Early in the school year, a young boy settled into his chair at a table for Art class. The teacher wanted to assess each student’s abilities and imagination so the assignment was simple: Draw a picture from your summer vacation.
The boy had spent a week at the shore. The week was filled with adventures like swimming, fishing, boating. The boy decided to draw a picture of the beach. But he soon became frustrated because his sky and water didn’t look right.
The teacher noticed his frustration. Sitting beside him, she asked him to try again. He was fine until he got to the part of the picture where the sky met the water.
The teacher decided to offer a little help. “Just draw a line across the paper to mark the horizon, and color the water and the sky from there.”
“That won’t work,” the boy stared at her. “That wouldn’t be right. There’s no line in this picture.”
The teacher was puzzled and asked what he meant. “There’s no line there. My dad took me out in the boat, way, way out and I can tell you, I never saw the line. I’ve been there and there’s no line. It’s not there.”
The teacher helped the little boy finish his drawing and kept it by her desk for years to come. She realized that that small child had taught her a great lesson. What looks like the horizon, the line, the edge, is not really there. That drawing gave her perspective in her daily challenges.
Today we hear Jesus speaking apocalyptically. Jesus is telling us of times of great turmoil, of times when many will believe that the End is near. Passages such as these have fascinated Christians for centuries. Verses like this, and the Book of Revelation, have long been fodder for all sorts of theories and beliefs about the end of the world.
But we must read and hear this teaching in context. Jesus, right in the midst of this teaching, notes, “but the end will not follow immediately.”
Why is it that Christians seem obsessed with the End Times rather than the time at hand?
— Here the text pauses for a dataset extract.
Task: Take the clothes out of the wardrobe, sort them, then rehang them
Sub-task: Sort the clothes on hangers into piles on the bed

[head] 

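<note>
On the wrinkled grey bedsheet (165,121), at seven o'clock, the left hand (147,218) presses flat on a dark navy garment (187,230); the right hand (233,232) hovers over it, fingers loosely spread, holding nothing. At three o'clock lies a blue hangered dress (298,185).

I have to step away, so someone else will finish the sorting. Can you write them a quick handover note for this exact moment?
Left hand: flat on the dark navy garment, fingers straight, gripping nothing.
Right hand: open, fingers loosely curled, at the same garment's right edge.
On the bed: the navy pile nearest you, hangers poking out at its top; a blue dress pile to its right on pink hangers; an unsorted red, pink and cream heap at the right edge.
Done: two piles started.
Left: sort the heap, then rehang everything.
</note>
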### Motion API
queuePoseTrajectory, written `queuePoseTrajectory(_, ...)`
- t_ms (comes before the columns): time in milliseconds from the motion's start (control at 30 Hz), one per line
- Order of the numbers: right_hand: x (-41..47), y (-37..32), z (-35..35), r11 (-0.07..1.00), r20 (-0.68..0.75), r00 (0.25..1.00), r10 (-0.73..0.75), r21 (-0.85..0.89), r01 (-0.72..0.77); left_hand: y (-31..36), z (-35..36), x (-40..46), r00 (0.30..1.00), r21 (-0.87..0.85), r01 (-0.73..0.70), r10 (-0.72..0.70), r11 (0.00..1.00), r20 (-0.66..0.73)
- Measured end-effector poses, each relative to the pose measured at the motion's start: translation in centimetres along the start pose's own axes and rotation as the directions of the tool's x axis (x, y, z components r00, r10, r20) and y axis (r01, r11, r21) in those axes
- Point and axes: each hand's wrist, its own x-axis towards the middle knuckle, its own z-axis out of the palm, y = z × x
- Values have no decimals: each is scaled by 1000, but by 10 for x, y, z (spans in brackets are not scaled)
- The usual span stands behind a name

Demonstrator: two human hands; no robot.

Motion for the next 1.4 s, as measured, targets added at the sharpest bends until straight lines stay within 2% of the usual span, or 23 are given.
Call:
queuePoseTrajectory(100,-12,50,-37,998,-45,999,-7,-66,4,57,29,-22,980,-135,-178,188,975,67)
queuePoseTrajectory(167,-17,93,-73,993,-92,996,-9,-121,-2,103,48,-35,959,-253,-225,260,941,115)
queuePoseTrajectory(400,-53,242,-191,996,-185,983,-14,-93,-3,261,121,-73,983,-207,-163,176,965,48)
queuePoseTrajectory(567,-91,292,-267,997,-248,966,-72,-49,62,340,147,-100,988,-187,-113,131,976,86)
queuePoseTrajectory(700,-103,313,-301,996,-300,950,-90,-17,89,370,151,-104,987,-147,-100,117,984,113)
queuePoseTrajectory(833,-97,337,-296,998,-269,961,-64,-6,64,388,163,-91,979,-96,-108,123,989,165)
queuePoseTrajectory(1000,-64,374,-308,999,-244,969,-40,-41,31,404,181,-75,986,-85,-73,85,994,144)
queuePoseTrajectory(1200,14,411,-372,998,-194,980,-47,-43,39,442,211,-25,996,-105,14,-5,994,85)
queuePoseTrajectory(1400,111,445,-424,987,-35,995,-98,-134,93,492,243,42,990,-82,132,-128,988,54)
Perhaps it is because it is easier to be fascinated, even terrified, by what may be than it is to be faithful in the midst of what is.
A few passages previous to this reading, Jesus was asked by the Pharisees when the Kingdom of God was coming. He replied that the Kingdom of God will not arrive with signs that can be observed. He pointed out that no one will be able to point and say, “There’s the Kingdom.” Instead, he answered, “Behold the Kingdom of God is in your midst.”
According to Jesus, the Kingdom was not on its way, it was arriving in our own lives. We need not live in anticipation of what is to come. Instead, the kingdom is in our midst, we should live faithfully within what is.
Being concerned with the End Times to me, frankly, seems to be an unhealthy diversion. Reading the paper, watching the news, with an eye to the horizon, wondering if this is just another link in the apocalyptic chain, diverts our attention from the kingdom that is already within our midst.
Centuries ago, Jesus predicted terrifying horrors and they came to pass. Yet the world did not end. The Temple was destroyed, yet life continued.
Paul was convinced that the End was at hand. He taught that Christians should forego marriage and not to worry whether they were slaves or free because the end was so near. Yet life continued.
In every age of Christianity there has never been a generation when wars and rumors of wars were not in the ears of the faithful, nor when disasters and calamities were not troubling their hearts. That includes our age as well.
Some within this room witnessed the beginning of the nuclear age. Some can recall being terrified by bomb drills at school when children were taught to cower under their desks if the air raid siren was heard. In our own time, most of us know exactly where we were the morning the Trade Centers and Pentagon were attacked.
We live in an age of wars and rumors of wars. Yet life continues. The horizon never appears. There is no line there.
That is why I believe that Christianity’s obsession with the End Times is all ill-placed. Even as Jesus is speaking in such apocalyptic terms, he tell us, “By your endurance you will gain your souls.” As he spoke of terrors and troubles that would shake the core of his followers’ faith, he ended by saying simply, “By your endurance you will gain your souls.”
By your faith, by your commitment to what matters the most, by your holding fast to that which cannot be destroyed, that which will last forever, you will live, your life will run forth into eternity with our Lord. It will light out for the territories of the Spirit, paling the stars that fall from the sky, casting shadows on a moon turning red with blood.
It seems to me that those who are so concerned with the End are missing what God has already begun. The Kingdom is here, within us. Why would we seek it on a distant horizon or in a future era? The horizon is not there. But Jesus is here.